Bren was born in Brno, Czechoslovakia. In 1968, the Soviet-Warsaw Pact Army invaded Czechoslovakia, bringing an end to the Prague Spring, and her family managed to leave for the United Kingdom just weeks before the borders closed shut.[2] Growing up in Watford, outside of London, Bren attended the Watford Grammar School for Girls and the Northwood College for Girls.[3]
Her family later moved to the United States, where Bren attended Garden City High School in New York, and then Wesleyan University in Connecticut. She majored in the College of Letters Program, graduating in 1987 with honors, and winning the Horgan Prize for short fiction.[4] She later pursued an M.A. in International and East European Studies, as a Jackson Fellow, at the Jackson School of International Studies at the University of Washington, Seattle, and then a Ph.D. in European History at New York University, as a MacCracken Fellow, studying with the late historian Tony Judt.
Her first book,The Greengrocer and His TV: The Culture of Communism after the 1968 Prague Spring (Cornell University Press, 2010), is a history of everyday life in the two decades after the Soviet invasion. The book cast one of the first lines in what would become a new field of study about late communism, winning the 2012 Council for European Studies Book Prize,[5] the 2012 Austrian Studies Association Book Prize,[6] and short-listed for the 2011 Wayne S. Vucinich Prize.[7] Her next book, Communism Unwrapped: Consumption in Cold War Eastern Europe (Oxford University Press, 2012), is a collection of edited essays with Mary Neuburger of the University of Texas, Austin.[8]
Her first commercial non-fiction book,The Barbizon: The Hotel That Set Women Free, is about the famous women’s hotel on 63rd Street and Lexington Avenue in New York City.

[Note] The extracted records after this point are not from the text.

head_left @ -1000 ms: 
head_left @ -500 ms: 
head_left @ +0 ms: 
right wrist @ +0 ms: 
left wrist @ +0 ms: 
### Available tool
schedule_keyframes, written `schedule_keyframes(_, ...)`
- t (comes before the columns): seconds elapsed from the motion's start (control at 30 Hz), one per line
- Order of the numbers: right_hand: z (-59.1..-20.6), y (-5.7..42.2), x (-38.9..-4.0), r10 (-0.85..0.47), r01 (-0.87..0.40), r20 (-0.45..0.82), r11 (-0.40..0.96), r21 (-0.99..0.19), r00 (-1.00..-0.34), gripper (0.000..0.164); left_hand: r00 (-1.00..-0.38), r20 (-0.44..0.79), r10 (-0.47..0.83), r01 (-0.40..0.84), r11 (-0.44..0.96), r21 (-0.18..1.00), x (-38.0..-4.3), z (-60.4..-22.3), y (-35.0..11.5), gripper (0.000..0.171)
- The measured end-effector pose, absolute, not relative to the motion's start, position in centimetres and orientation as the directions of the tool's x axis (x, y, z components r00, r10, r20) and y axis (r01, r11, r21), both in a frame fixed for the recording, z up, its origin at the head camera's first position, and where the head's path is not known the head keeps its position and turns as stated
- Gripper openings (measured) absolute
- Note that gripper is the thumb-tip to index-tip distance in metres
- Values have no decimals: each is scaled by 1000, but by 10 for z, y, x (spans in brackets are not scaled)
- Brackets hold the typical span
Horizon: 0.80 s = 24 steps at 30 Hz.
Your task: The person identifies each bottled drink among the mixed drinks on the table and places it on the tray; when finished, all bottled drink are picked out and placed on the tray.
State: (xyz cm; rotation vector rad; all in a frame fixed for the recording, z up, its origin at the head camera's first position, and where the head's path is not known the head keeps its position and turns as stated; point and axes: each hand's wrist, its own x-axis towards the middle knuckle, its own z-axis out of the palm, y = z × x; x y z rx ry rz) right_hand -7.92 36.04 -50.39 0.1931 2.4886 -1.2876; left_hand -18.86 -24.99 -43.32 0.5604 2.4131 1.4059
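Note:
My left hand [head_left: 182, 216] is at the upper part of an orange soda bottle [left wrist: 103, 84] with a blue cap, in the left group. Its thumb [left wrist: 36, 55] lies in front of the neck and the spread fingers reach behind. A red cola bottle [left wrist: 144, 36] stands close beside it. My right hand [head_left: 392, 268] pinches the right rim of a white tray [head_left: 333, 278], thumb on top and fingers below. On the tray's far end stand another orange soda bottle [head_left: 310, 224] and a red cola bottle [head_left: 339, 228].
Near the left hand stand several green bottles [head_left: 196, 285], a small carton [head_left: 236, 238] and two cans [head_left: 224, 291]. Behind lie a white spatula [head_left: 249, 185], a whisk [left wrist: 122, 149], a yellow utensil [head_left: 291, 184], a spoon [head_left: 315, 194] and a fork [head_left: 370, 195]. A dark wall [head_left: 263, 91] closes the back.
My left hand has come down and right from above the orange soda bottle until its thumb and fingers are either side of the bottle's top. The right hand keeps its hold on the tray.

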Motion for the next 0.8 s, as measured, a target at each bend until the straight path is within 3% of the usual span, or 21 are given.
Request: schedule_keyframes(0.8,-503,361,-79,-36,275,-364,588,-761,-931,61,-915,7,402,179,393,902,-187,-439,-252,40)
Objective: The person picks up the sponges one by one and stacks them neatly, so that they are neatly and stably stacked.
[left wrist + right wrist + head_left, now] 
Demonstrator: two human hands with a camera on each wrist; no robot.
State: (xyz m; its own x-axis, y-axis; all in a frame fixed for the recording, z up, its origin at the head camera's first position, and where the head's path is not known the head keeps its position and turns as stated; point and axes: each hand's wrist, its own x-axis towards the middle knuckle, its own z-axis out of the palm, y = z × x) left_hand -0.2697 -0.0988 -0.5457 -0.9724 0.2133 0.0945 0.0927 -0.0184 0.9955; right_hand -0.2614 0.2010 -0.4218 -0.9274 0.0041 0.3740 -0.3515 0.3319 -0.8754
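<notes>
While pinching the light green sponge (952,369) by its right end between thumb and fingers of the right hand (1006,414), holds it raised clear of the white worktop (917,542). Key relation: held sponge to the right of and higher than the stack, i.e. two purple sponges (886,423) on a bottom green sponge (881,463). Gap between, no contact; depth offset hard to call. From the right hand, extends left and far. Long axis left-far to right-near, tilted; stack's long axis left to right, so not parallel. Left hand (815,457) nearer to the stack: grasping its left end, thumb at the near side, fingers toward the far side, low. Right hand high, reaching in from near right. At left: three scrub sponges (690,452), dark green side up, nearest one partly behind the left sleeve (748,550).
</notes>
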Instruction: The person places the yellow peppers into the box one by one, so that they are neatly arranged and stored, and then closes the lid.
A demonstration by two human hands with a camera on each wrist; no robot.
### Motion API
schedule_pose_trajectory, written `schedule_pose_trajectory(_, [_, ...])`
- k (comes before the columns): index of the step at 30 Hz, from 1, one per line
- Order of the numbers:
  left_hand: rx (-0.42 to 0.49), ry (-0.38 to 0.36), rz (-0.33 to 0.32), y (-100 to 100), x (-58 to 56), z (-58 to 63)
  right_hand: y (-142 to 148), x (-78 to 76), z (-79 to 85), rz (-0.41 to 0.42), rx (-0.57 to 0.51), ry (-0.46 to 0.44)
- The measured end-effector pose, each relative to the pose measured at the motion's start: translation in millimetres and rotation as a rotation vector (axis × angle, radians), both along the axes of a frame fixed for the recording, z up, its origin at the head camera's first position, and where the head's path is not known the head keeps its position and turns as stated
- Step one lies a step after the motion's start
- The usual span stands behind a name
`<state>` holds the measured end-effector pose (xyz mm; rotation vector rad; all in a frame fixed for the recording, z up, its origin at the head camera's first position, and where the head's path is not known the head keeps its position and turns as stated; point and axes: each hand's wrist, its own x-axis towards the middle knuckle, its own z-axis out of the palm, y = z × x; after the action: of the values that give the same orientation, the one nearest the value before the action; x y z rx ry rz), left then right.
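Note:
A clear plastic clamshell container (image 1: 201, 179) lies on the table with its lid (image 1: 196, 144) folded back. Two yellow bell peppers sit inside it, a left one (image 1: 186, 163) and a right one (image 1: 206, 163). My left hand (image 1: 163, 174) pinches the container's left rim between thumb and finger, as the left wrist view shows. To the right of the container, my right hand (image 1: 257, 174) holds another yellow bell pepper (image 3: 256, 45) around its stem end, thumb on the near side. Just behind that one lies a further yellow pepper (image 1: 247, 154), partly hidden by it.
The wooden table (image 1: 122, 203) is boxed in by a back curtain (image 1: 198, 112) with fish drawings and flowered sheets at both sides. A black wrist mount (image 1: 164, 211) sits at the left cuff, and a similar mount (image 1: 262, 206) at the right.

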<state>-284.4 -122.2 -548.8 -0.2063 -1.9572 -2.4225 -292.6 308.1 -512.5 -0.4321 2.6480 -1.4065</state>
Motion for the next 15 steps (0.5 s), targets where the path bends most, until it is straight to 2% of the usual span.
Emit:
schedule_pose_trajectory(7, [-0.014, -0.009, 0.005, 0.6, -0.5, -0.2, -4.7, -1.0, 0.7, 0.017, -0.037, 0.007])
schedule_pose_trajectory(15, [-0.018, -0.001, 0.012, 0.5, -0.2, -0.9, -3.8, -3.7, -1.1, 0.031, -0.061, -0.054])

It was published in 2021 by Simon & Schuster in the U.S.[9] and by Two Roads/Hachette in the U.K.[10] It has been translated into Spanish, Italian,[11] and Russian, with foreign rights also sold to South Korea, China, and Hungary. Bren weaves the history of the hotel from its opening in the 1920s to its conversion to luxury condominiums in the 2000s to tell the story of its residents, of New York City, and of female ambition in 20th century America. The Barbizon was a New York Times Editor’s Choice,[12] and was reviewed in The New Yorker,[13] the New York Times,[14] the Wall Street Journal,[15] the Washington Post,[16] The Guardian,[17] The Times,[18] and elsewhere.[19] The Barbizon has been optioned for television by Rose Byrne and Lionsgate Studios.
Bren is currently working on a book about women and Wall Street in the 1970s and 1980s, to be published by W. W. Norton in the U.S. and Two Roads/Hachette in the U.K. It has been optioned for television by eOne Entertainment.